TASK ITEM — Search the data for the word "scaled" and copy every line where it occurs.
[AVAILABLE RECORDS]
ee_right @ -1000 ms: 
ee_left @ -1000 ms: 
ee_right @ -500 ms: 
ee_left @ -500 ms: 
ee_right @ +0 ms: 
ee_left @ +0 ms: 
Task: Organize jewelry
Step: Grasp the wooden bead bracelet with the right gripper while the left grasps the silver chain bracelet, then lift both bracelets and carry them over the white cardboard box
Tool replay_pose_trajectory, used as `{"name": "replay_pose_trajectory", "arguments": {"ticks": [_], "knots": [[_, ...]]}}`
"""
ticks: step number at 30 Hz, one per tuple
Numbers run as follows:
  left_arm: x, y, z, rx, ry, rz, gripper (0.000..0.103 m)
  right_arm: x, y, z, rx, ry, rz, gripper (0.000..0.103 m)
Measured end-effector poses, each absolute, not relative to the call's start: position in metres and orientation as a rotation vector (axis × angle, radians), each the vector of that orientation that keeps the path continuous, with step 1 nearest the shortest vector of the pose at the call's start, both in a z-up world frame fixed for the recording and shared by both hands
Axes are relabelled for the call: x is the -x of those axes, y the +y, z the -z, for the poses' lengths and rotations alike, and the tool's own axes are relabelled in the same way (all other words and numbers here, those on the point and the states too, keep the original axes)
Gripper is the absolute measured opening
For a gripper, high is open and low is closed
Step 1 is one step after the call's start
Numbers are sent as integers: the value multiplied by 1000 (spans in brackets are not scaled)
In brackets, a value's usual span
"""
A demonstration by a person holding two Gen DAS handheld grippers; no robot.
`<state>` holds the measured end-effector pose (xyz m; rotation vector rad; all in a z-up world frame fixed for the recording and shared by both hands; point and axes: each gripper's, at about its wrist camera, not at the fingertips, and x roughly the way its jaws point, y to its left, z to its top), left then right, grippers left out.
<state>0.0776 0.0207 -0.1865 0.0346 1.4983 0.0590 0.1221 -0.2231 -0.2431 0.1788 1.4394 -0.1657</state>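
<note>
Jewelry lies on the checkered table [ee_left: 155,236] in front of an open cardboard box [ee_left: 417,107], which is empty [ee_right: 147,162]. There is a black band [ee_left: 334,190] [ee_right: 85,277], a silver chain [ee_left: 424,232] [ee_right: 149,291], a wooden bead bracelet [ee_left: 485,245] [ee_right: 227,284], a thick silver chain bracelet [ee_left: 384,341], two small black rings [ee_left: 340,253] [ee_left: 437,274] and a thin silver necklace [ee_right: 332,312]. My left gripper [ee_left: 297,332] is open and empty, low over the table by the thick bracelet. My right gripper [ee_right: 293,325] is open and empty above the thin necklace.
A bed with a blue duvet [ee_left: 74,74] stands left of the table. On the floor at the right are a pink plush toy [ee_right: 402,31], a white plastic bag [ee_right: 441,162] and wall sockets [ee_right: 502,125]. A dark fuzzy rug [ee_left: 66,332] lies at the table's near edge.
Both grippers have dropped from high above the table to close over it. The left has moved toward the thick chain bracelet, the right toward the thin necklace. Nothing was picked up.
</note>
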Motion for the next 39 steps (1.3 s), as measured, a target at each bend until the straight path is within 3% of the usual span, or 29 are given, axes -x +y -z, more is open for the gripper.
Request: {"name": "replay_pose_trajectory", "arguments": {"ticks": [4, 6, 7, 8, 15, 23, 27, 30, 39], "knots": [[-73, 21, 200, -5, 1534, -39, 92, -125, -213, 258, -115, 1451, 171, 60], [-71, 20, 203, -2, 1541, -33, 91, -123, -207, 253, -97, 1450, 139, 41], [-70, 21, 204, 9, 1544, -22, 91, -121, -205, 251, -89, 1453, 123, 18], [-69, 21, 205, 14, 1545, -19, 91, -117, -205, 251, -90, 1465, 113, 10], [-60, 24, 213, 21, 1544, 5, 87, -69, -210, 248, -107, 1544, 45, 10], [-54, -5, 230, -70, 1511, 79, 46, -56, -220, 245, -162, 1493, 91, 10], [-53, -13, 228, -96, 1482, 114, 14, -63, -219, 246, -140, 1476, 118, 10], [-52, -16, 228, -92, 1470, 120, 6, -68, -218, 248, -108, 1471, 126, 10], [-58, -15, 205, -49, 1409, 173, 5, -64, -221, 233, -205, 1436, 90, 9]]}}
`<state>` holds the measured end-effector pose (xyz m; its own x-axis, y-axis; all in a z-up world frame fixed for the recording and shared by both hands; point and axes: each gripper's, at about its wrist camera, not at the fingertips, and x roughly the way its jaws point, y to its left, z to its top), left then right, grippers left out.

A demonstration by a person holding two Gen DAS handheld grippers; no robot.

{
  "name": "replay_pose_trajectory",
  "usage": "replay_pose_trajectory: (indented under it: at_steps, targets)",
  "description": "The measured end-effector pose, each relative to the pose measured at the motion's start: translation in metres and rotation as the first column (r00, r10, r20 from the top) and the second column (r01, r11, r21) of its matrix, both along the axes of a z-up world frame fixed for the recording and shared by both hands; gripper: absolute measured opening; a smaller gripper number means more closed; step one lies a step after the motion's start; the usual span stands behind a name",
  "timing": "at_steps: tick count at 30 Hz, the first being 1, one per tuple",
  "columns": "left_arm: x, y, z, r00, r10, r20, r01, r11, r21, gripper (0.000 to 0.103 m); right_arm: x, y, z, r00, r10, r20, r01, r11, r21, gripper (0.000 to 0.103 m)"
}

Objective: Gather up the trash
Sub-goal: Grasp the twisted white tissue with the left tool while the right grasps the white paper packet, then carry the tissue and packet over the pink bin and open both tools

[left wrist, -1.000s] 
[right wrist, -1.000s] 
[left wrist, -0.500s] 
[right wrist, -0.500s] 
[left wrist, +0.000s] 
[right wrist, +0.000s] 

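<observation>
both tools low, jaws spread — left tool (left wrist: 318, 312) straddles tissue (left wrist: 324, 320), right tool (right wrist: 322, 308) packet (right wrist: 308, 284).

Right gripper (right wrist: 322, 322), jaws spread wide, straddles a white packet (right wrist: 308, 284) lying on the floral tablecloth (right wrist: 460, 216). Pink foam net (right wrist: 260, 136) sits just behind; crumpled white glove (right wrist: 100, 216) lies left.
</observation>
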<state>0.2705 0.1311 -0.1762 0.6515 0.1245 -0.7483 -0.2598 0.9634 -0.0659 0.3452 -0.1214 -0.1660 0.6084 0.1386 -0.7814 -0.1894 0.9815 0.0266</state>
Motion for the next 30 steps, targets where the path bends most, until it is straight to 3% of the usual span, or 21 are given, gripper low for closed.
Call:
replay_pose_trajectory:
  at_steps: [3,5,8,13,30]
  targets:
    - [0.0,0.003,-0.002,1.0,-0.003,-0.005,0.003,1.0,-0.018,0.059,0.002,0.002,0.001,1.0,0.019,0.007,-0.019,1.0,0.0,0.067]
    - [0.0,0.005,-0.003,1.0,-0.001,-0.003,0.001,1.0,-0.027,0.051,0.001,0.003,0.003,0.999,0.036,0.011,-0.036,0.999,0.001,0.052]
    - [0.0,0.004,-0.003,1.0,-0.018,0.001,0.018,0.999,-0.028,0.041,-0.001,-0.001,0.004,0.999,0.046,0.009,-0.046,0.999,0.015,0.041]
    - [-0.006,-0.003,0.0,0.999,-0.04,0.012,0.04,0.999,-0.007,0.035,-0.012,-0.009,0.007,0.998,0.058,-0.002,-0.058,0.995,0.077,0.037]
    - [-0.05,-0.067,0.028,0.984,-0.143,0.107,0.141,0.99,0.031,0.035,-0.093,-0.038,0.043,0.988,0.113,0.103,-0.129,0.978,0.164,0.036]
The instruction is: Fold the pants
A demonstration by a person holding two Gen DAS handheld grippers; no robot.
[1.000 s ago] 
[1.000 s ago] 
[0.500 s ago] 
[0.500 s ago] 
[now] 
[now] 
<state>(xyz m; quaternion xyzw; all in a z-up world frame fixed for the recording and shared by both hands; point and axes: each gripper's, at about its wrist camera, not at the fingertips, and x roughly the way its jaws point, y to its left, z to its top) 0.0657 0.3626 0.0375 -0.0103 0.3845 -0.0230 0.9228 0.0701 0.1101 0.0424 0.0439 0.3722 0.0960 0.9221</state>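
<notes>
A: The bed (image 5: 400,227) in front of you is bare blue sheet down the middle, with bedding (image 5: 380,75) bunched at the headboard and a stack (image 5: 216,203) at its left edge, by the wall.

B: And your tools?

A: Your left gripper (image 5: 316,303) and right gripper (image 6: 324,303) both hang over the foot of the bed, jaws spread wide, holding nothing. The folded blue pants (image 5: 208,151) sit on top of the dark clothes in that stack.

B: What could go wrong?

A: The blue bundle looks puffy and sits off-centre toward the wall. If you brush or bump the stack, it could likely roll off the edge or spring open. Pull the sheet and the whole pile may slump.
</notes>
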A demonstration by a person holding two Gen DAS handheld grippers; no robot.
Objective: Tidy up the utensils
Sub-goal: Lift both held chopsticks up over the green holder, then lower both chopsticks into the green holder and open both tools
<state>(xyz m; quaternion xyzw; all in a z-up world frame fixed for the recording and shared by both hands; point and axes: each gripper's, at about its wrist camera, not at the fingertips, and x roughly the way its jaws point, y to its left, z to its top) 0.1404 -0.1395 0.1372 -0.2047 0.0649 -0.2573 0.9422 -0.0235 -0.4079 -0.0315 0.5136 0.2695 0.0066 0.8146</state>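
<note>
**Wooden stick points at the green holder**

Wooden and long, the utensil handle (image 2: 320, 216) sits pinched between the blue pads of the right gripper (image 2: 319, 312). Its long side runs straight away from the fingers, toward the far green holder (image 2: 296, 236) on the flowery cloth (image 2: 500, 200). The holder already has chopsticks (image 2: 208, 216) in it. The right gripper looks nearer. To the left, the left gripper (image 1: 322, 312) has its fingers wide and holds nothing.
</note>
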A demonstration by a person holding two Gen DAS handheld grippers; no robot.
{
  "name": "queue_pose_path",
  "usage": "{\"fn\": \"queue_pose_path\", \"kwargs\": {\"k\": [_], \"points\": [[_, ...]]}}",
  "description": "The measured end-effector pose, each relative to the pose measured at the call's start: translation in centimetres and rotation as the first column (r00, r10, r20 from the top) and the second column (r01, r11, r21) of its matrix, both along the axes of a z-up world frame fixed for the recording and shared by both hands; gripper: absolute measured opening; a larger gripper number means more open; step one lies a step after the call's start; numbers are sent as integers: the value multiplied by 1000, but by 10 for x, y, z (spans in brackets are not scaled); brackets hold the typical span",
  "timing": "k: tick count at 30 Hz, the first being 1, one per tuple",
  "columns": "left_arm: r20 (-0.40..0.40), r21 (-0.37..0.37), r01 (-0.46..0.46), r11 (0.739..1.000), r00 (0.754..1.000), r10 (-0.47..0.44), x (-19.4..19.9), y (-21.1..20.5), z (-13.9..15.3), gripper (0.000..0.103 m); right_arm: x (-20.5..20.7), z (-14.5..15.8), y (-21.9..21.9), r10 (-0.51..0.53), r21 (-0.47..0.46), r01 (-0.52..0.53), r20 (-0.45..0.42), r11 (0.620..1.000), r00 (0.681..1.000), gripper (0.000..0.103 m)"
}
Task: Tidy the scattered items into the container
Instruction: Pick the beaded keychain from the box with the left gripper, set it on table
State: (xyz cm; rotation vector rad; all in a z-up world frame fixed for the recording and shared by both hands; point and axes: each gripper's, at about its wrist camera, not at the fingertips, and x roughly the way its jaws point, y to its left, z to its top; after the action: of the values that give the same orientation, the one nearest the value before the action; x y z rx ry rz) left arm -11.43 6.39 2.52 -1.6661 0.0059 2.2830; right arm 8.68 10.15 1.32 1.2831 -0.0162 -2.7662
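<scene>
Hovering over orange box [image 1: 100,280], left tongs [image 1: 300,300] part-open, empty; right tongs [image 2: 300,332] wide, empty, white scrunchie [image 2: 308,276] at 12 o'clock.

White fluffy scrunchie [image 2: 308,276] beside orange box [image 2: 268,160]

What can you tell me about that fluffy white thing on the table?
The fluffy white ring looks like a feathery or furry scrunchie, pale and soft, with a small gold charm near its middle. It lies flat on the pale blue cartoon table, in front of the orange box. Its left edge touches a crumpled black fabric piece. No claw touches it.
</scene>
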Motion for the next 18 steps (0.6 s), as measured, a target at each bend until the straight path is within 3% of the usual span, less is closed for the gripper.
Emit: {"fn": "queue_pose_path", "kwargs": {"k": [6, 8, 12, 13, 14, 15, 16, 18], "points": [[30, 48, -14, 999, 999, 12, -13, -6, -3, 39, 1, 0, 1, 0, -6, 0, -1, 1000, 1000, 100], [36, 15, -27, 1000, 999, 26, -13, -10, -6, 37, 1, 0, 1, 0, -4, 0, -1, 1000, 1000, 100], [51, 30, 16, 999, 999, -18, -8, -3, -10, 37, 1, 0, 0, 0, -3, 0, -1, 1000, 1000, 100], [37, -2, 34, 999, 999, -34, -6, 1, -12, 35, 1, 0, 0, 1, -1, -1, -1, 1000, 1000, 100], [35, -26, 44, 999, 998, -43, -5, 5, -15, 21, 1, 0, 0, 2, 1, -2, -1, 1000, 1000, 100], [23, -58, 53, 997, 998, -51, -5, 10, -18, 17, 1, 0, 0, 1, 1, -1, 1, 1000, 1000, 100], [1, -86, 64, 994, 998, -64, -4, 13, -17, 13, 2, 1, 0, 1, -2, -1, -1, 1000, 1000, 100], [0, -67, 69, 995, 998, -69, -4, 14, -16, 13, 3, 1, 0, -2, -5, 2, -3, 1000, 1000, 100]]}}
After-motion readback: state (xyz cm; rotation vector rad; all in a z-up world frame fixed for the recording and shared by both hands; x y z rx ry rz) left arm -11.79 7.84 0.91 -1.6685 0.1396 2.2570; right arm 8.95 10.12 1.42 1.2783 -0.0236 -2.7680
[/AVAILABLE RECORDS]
SOLVED EXERCISE —
Numbers are sent as integers: the value multiplied by 1000 (spans in brackets are not scaled)
  "description": "The measured end-effector pose, each relative to the pose measured at the call's start: translation in centimetres and rotation as the first column (r00, r10, r20 from the top) and the second column (r01, r11, r21) of its matrix, both along the axes of a z-up world frame fixed for the recording and shared by both hands; gripper: absolute measured opening; a larger gripper number means more open; step one lies a step after the call's start; numbers are sent as integers: the value multiplied by 1000, but by 10 for x, y, z (spans in brackets are not scaled); brackets hold the typical span",

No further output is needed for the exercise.